REQUIRED WORK: Write out the entries below exactly, starting at the first line and stopping after the line that contains "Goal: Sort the"; skip all pictures.
[Start of Attachment]
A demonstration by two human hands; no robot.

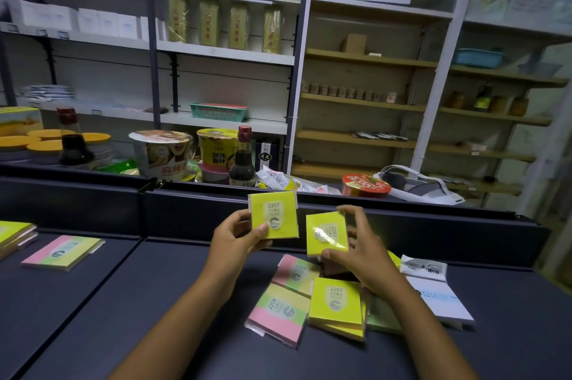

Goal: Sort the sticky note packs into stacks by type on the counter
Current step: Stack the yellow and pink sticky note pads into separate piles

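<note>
Two forearms reach up from the bottom of the frame over the dark desk [130, 311]. Lowest, right of centre, lies the unsorted heap: a yellow 2207 pack [336, 302] on top of more yellow ones, and beside it two pink-and-green 2209 packs [280, 314], overlapping loosely. Above the heap, the left hand [238, 240] pinches a yellow pack [274, 215] by its lower left corner, thumb across the face, label upright. Just right of it, the right hand [362, 243] clamps a second yellow pack [326, 234] between thumb below and fingertips above, tilted, its wrap glaring. These packs look light and stiff enough to hold by an edge, though the shiny film is likely slippery, so a grip across two opposite edges seems safest. At the left of the frame a single pink-and-green pack [63, 252] lies flat, with what looks like a started stack [15, 234] at the far left edge. A white booklet [439, 299] lies right of the heap. Behind the desk's raised back, a green basket [218, 111] sits on a shelf; its contents are not clear.
</note>
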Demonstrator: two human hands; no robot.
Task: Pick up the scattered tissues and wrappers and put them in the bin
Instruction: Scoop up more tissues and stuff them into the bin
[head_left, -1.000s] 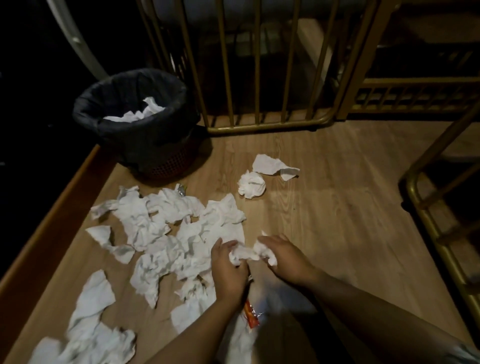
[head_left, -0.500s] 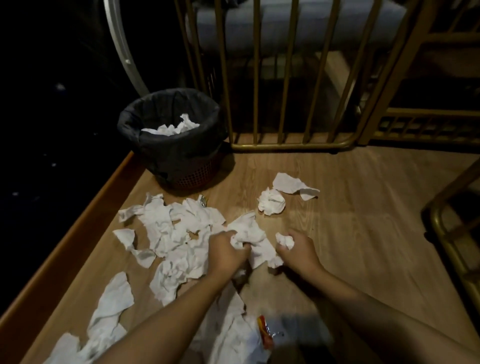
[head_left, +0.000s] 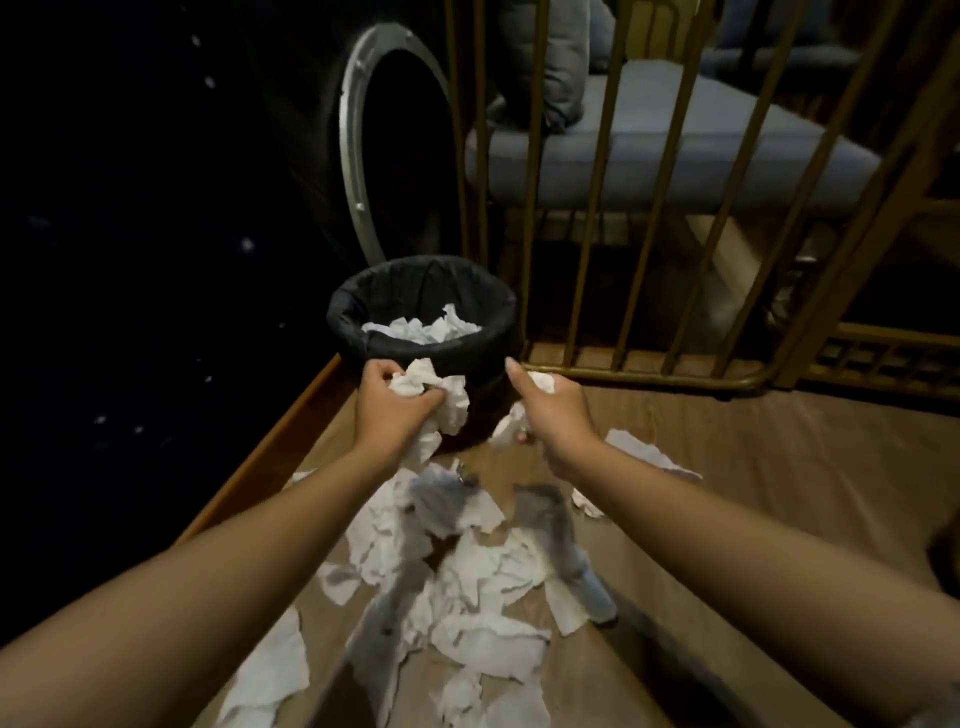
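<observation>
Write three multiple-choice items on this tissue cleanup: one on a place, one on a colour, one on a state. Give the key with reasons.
1. Where does the bin stand?
A. At the far left corner of the wooden floor, beside the gold railing
B. Between the person's elbows
C. On the grey cushion

2. What colour is the bin liner?
A. White
B. Black
C. Red

3. What is the state of the left hand?
A. Open and empty
B. Flat on the floor
C. Closed on a wad of tissues

Key:
1 A, it sits where the floor meets the railing.
2 B, the dark liner folds over the rim.
3 C, the white wad of tissues bulges from the fist just short of the bin; the right hand also grips tissue.
</observation>
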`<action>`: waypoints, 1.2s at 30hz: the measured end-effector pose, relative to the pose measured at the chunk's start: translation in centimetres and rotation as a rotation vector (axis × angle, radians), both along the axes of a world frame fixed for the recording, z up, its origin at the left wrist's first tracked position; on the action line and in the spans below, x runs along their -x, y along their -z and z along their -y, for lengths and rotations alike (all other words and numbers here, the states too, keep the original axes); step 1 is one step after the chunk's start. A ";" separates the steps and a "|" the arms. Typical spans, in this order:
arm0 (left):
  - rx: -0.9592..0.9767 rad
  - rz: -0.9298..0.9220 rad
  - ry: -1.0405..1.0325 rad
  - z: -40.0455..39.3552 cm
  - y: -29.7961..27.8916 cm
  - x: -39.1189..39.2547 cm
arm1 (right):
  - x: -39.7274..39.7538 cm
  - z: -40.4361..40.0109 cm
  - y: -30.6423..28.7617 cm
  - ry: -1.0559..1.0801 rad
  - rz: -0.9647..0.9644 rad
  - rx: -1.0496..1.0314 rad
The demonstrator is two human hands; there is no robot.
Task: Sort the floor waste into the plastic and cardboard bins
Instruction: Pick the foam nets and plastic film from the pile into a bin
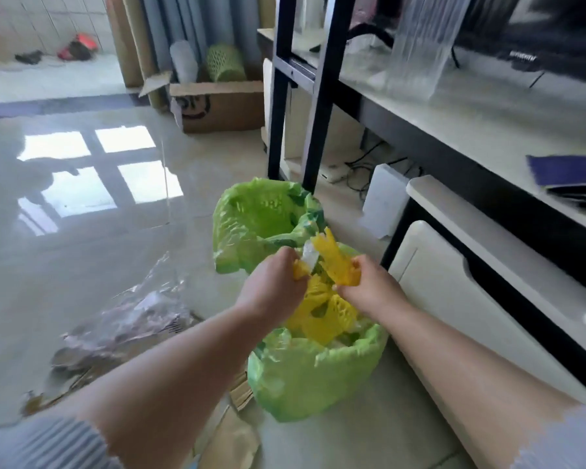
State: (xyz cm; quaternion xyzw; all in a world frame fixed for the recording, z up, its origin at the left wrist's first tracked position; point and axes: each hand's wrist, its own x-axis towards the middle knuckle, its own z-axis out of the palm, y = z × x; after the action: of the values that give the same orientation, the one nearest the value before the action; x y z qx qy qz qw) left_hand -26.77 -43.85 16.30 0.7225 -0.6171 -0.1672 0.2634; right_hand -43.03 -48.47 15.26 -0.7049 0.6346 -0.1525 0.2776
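Hands [318, 286] over near bin [318, 370] rim

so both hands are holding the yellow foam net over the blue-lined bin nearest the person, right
Not quite: the liner is green, not blue. The head view shows the left hand and right hand gripping the yellow foam net over the nearer green-lined bin.

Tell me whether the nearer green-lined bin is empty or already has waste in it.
Has waste in it. Yellow foam netting and pale scraps show inside the nearer bin, under both hands.
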 end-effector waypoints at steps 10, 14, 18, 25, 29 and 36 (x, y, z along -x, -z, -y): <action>-0.371 0.134 0.145 4.2 7.5 2.8 | -1.0 1.6 5.9 -0.247 -0.376 -0.210; -0.486 -0.018 0.140 5.2 8.0 2.5 | -1.1 2.5 5.9 -0.323 -0.427 -0.279; -0.384 -0.117 0.165 5.5 5.6 0.0 | -0.1 2.2 3.5 -0.370 -0.362 -0.234; -0.154 -0.156 0.132 2.6 2.2 -2.5 | 0.0 -0.6 -1.7 -0.340 -0.325 -0.073; 0.003 -0.229 0.063 -1.5 2.4 -6.2 | -4.1 -2.8 -3.2 -0.448 -0.230 0.089; 0.028 0.092 -0.157 -8.6 5.9 -20.7 | -17.5 -5.1 0.5 -0.790 -0.143 0.127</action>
State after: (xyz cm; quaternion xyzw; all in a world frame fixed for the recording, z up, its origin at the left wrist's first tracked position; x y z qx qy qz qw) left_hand -6.05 -35.22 10.36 0.7718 -0.5722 -0.1040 0.2571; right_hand -25.51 -43.41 14.80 -0.9191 0.3219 -0.0233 0.2260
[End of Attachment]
RESPONSE TO THIS EXERCISE:
A demonstration by two human hands; no robot.


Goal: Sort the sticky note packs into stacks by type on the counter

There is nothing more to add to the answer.